#### [BRIEF]
Every line in the records below between the one holding "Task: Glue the" and the one holding "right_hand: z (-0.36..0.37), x", inclusive, is to be set down exactly; all other lines are to be left out.

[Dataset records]
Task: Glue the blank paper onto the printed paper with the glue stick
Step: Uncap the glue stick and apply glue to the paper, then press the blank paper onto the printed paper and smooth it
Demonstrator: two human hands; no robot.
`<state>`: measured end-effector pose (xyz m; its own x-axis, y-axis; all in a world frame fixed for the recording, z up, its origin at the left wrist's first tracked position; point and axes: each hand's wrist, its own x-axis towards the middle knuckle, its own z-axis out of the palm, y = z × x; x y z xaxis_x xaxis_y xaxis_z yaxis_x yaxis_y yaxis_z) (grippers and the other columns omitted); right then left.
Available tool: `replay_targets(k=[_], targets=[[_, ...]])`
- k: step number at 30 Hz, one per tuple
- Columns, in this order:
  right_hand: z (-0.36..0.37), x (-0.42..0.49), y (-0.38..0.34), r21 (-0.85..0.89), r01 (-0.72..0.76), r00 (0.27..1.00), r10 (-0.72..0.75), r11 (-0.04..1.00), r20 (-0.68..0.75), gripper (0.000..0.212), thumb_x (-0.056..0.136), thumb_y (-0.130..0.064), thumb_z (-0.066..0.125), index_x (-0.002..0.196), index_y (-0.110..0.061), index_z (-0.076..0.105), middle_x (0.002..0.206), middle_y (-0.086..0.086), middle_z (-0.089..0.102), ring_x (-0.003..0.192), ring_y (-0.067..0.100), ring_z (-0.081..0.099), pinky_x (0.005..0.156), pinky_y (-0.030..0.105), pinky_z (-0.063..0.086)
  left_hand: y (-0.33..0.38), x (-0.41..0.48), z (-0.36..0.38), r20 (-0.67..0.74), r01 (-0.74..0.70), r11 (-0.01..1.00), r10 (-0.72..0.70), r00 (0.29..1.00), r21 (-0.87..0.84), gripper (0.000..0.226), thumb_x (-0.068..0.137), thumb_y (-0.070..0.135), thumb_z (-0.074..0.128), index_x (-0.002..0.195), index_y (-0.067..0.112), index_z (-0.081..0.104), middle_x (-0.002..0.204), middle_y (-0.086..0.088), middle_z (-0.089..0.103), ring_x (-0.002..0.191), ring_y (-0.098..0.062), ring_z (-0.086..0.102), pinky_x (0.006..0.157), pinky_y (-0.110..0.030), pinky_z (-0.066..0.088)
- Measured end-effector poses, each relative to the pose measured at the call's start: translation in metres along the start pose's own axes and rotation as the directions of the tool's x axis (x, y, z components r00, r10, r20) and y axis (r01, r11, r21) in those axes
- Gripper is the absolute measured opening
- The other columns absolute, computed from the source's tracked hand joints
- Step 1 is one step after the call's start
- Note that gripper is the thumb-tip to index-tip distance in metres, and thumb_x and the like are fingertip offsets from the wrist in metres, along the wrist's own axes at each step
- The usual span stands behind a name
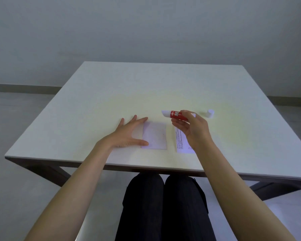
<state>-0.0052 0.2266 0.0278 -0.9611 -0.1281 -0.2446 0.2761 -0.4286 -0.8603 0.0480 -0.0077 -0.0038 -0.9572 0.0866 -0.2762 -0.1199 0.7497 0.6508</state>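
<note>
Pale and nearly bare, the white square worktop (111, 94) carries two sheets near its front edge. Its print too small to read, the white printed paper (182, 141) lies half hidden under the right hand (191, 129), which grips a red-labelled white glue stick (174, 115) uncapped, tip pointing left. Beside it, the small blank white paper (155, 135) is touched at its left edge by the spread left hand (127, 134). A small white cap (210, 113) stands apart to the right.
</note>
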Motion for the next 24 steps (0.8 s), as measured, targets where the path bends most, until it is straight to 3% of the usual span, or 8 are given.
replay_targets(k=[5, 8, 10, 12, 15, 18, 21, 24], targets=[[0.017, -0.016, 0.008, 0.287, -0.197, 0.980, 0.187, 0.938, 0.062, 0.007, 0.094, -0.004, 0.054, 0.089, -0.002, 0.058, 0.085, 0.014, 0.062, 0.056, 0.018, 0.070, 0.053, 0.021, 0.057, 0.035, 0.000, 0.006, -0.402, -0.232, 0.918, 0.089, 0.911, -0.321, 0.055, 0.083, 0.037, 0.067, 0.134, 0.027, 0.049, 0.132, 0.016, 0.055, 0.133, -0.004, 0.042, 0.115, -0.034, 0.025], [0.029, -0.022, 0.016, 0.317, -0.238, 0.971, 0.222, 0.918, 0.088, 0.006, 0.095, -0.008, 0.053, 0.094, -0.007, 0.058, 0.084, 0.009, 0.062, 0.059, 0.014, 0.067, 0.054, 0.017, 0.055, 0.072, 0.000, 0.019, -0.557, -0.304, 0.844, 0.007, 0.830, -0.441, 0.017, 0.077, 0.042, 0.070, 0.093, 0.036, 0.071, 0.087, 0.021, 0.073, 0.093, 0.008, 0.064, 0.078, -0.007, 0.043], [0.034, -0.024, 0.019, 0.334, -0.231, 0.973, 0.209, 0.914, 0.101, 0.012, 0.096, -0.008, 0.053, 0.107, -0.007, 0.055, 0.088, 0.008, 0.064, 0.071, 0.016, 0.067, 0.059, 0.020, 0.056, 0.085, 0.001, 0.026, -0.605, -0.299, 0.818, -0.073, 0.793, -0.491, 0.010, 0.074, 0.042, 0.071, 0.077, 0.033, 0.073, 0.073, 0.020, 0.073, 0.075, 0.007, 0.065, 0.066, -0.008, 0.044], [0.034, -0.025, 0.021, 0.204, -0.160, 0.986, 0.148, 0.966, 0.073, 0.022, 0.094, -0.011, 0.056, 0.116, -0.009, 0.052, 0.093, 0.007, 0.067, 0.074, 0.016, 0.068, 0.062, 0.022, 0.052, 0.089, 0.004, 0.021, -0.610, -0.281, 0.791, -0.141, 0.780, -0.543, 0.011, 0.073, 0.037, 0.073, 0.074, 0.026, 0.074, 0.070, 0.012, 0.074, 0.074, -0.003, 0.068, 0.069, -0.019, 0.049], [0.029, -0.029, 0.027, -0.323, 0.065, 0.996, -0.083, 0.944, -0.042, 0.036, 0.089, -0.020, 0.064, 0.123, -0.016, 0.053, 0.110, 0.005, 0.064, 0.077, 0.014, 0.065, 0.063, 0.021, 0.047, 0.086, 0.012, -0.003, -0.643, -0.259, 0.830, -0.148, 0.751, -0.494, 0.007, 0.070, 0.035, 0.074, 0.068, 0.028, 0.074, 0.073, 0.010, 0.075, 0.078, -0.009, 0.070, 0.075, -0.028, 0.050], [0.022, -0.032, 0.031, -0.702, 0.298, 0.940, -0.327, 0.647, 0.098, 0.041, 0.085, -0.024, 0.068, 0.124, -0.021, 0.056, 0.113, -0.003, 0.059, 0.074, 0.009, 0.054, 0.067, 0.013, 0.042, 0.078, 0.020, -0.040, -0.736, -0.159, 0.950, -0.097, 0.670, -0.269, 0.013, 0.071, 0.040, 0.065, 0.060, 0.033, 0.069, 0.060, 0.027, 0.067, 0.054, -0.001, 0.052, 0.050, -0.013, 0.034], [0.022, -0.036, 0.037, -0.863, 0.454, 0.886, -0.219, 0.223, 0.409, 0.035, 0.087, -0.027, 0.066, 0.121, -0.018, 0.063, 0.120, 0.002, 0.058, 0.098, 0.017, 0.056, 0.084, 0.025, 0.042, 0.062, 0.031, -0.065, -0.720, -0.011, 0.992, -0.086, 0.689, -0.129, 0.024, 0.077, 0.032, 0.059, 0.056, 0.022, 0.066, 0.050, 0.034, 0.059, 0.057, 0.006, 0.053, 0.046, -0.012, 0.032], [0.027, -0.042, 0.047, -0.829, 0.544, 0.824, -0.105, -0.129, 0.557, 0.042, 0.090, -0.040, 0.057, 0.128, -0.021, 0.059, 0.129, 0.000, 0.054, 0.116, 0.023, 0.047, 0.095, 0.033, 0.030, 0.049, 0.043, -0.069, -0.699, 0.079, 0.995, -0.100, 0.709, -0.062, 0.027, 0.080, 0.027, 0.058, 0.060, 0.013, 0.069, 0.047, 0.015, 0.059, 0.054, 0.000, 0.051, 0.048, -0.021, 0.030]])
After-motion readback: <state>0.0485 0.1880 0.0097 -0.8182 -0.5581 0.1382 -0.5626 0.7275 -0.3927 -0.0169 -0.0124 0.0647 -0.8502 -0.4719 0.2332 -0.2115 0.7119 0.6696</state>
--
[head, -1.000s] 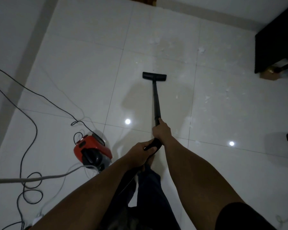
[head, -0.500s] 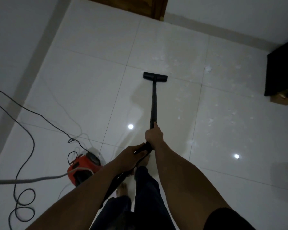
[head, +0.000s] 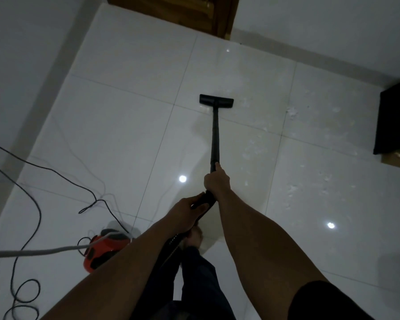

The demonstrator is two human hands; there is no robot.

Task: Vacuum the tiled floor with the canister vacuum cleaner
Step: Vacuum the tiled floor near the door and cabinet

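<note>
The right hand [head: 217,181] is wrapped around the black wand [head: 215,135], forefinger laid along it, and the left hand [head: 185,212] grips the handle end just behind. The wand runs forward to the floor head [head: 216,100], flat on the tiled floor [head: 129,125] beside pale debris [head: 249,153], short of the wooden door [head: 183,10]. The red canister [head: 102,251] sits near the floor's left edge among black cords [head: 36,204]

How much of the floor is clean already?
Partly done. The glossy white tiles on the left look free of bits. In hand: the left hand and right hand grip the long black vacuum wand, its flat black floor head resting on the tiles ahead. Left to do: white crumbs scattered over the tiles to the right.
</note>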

#### [REPLY TO THE EXERCISE]
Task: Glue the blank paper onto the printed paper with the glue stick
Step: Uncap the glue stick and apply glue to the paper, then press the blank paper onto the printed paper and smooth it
Demonstrator: two human hands; no robot.
`<state>`: measured end-effector pose (xyz m; its own x-axis, y-axis; all in a world frame fixed for the recording, z up, its origin at the left wrist's first tracked position; point and axes: each hand's wrist, its own x-axis towards the middle knuckle, its own z-axis out of the palm, y = z × x; x y z xaxis_x xaxis_y xaxis_z yaxis_x yaxis_y yaxis_z) (grippers and the other columns omitted); right then left.
Available tool: `replay_targets(k=[_], targets=[[_, ...]])`
- k: step number at 30 Hz, one per tuple
- Columns, in this order:
  right_hand: z (-0.36..0.37), x (-0.42..0.49), y (-0.38..0.34), r21 (-0.85..0.89), r01 (-0.72..0.76), r00 (0.27..1.00), r10 (-0.72..0.75), r11 (-0.04..1.00), r20 (-0.68..0.75), gripper (0.000..0.212), thumb_x (-0.056..0.136), thumb_y (-0.130..0.064), thumb_z (-0.066..0.125), index_x (-0.002..0.196), index_y (-0.110..0.061), index_z (-0.076..0.105), middle_x (0.002..0.206), middle_y (-0.086..0.086), middle_z (-0.089..0.102), ring_x (-0.003..0.192), ring_y (-0.067..0.100), ring_z (-0.081..0.099), pinky_x (0.005..0.156), pinky_y (-0.030..0.105), pinky_z (-0.063..0.086)

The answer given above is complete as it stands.